Of the lines listed below, return exactly those that run from the line containing "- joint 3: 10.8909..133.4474" through the line containing "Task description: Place", both included.

Stored data:
──────────
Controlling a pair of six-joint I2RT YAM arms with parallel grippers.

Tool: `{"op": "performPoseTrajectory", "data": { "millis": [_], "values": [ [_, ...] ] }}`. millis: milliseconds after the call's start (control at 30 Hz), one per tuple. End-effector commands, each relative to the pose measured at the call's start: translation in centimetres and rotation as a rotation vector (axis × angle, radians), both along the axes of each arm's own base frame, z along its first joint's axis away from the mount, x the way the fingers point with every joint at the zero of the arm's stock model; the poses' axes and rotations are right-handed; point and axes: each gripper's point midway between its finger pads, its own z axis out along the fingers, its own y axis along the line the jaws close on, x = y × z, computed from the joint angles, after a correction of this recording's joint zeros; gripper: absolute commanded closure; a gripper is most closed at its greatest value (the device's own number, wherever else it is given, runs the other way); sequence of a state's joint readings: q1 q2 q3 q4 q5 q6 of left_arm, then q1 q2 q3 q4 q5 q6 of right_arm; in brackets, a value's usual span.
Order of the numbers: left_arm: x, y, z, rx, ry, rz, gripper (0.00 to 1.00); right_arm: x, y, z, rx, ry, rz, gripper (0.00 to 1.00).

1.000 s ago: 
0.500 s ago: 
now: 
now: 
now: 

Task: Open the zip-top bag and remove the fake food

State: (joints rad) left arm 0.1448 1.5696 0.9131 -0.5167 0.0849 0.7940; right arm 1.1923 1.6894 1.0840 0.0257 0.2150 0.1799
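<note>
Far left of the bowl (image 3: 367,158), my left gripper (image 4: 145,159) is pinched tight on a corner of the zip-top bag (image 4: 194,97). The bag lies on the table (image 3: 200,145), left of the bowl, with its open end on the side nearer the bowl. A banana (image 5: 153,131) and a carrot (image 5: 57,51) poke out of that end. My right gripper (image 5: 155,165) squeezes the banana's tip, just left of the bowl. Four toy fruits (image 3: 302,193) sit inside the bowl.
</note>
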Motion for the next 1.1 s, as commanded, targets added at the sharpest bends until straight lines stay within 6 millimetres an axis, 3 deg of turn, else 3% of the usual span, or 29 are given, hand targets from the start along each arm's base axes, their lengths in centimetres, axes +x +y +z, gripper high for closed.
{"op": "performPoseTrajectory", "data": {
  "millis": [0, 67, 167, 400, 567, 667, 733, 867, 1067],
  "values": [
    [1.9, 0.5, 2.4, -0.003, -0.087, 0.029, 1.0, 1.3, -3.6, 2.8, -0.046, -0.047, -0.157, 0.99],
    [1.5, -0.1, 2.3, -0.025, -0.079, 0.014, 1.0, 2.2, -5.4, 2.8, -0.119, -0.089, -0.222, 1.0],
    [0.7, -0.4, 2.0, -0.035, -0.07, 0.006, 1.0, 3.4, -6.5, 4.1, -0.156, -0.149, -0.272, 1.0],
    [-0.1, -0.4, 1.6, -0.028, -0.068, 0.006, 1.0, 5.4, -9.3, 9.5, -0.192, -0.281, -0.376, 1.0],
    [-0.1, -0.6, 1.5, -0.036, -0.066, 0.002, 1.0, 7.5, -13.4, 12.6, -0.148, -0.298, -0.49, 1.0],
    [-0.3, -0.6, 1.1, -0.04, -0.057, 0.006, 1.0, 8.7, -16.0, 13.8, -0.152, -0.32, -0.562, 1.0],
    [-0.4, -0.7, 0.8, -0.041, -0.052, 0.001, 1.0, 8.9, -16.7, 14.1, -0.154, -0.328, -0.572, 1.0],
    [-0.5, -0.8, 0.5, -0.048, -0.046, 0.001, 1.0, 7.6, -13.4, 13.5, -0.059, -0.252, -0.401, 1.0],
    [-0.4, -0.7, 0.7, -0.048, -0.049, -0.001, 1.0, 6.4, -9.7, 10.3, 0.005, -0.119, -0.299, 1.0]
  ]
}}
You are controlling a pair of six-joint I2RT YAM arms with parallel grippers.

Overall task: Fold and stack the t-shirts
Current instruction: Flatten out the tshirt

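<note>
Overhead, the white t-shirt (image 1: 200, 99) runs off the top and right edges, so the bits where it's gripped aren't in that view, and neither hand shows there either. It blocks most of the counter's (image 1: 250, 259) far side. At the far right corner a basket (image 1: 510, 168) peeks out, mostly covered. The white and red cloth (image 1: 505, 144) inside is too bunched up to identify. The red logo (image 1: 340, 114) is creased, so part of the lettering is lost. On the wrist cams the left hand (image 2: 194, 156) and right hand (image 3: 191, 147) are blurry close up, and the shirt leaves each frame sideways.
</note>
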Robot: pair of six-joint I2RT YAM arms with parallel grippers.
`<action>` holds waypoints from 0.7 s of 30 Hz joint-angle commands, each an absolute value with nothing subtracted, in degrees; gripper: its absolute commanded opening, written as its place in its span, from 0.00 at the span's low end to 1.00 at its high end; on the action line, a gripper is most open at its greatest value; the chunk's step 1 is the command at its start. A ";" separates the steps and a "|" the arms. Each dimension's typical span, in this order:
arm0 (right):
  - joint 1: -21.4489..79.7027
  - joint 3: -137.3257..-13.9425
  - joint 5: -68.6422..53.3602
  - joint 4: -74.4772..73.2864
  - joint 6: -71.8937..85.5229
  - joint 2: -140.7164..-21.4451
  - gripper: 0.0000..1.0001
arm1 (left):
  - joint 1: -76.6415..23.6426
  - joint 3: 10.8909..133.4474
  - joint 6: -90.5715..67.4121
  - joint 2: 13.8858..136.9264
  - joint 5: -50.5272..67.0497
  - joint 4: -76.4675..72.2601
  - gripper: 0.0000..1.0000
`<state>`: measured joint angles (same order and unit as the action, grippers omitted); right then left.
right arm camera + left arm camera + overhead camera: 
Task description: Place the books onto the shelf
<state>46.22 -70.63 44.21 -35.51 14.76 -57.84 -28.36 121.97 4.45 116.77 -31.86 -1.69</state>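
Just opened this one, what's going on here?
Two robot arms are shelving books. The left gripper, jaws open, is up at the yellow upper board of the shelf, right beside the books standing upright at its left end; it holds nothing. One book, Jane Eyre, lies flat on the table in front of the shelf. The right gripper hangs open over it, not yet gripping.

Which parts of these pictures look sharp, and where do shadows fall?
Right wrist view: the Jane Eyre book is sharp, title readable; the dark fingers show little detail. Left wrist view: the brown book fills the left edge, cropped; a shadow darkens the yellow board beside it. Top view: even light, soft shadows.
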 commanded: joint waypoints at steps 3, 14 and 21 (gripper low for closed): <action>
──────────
● RESULT
  - joint 3: 10.8909..133.4474
  - joint 6: -90.5715..67.4121
  - joint 2: 13.8858..136.9264
  - joint 5: -50.5272..67.0497
  - joint 4: -76.4675..72.2601
  - gripper: 0.0000..1.0000
`<state>`: measured joint angles (same order and unit as the action, grippers omitted); right then left.
right arm camera + left arm camera + overhead camera: 
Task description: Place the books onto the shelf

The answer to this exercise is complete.